*Goal of the exercise*: For this exercise, copy exactly every line from the one holding "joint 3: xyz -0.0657" through the end of the data, both included. Omit pictures.
------------------------------------------------------------
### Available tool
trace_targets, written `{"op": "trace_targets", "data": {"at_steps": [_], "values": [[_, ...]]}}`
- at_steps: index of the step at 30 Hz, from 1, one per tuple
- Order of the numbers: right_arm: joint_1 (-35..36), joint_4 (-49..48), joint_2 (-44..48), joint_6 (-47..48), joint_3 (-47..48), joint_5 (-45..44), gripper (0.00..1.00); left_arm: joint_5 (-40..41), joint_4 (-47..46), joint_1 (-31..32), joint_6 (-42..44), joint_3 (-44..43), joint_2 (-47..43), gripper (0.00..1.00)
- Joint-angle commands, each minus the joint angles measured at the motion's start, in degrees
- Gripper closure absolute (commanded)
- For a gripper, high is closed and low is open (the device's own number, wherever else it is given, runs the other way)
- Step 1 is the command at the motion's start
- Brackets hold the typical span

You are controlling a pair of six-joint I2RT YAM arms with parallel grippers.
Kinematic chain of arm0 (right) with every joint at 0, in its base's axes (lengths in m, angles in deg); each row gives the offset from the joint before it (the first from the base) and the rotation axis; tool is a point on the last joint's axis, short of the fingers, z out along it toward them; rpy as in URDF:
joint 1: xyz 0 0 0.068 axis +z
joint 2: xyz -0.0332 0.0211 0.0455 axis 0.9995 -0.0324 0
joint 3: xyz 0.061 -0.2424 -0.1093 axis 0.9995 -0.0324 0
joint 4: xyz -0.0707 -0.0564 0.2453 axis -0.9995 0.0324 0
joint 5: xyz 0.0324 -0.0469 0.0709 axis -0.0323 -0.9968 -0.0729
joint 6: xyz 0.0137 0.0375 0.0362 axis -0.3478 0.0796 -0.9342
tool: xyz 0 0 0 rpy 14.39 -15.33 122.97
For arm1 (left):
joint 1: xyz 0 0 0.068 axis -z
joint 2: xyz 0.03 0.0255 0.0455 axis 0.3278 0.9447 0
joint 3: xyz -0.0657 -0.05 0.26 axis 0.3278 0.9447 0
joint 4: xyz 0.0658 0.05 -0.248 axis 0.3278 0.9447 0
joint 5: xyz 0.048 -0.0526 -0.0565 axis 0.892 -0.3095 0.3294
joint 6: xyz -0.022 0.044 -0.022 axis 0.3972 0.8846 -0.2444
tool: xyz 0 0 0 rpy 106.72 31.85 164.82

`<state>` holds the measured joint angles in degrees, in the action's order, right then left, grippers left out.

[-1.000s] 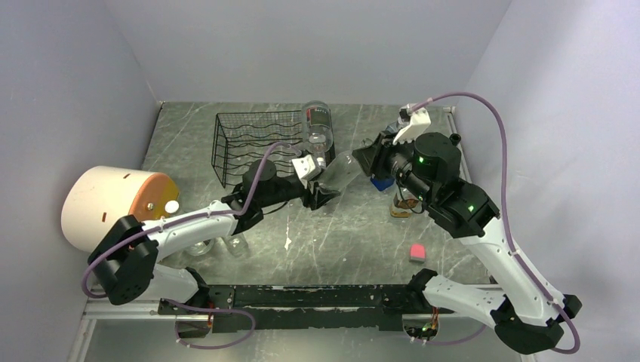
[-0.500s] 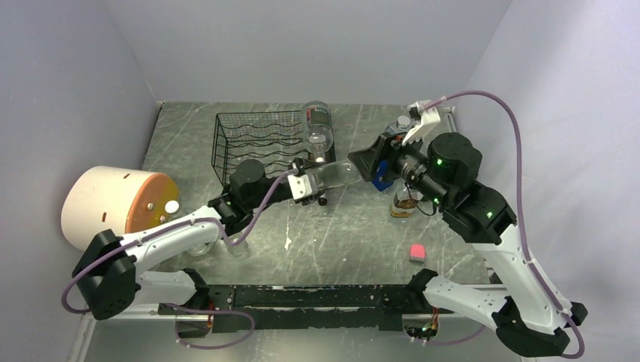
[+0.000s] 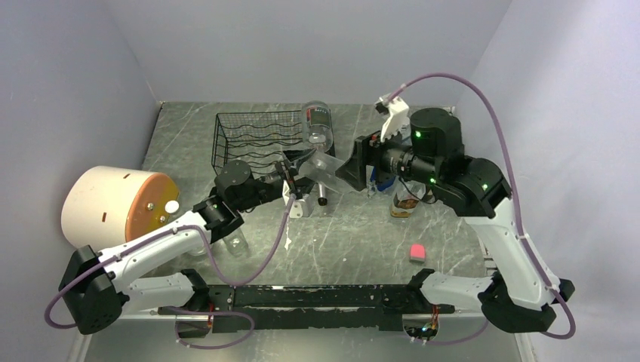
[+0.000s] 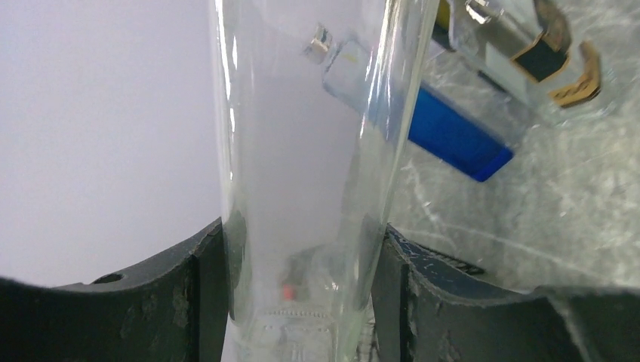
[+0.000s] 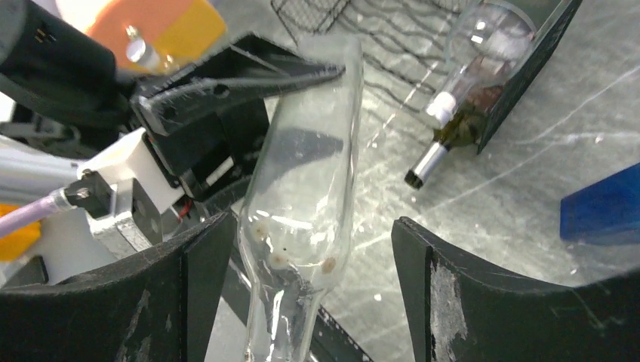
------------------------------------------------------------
*Exercise output*:
joint 3: xyz -0.0657 -0.05 0.26 axis 0.3278 0.9447 0
joint 4: xyz 0.0658 0.05 -0.248 axis 0.3278 0.9447 0
joint 5: xyz 0.048 -0.0526 -0.0565 axis 0.892 -0.3095 0.3294
joint 6: xyz -0.022 0.044 -0.022 axis 0.3972 0.8846 -0.2444
tool: xyz 0 0 0 rpy 106.72 31.85 164.82

`<state>` holds the measured joint angles in degrees, in the action's order, right then left, grippers left out.

[-1.000s] 
[-0.500s] 
[+0.000s] 
[+0.000s] 
[+0.000s] 

Nothing remains to be done, and the exercise is complete.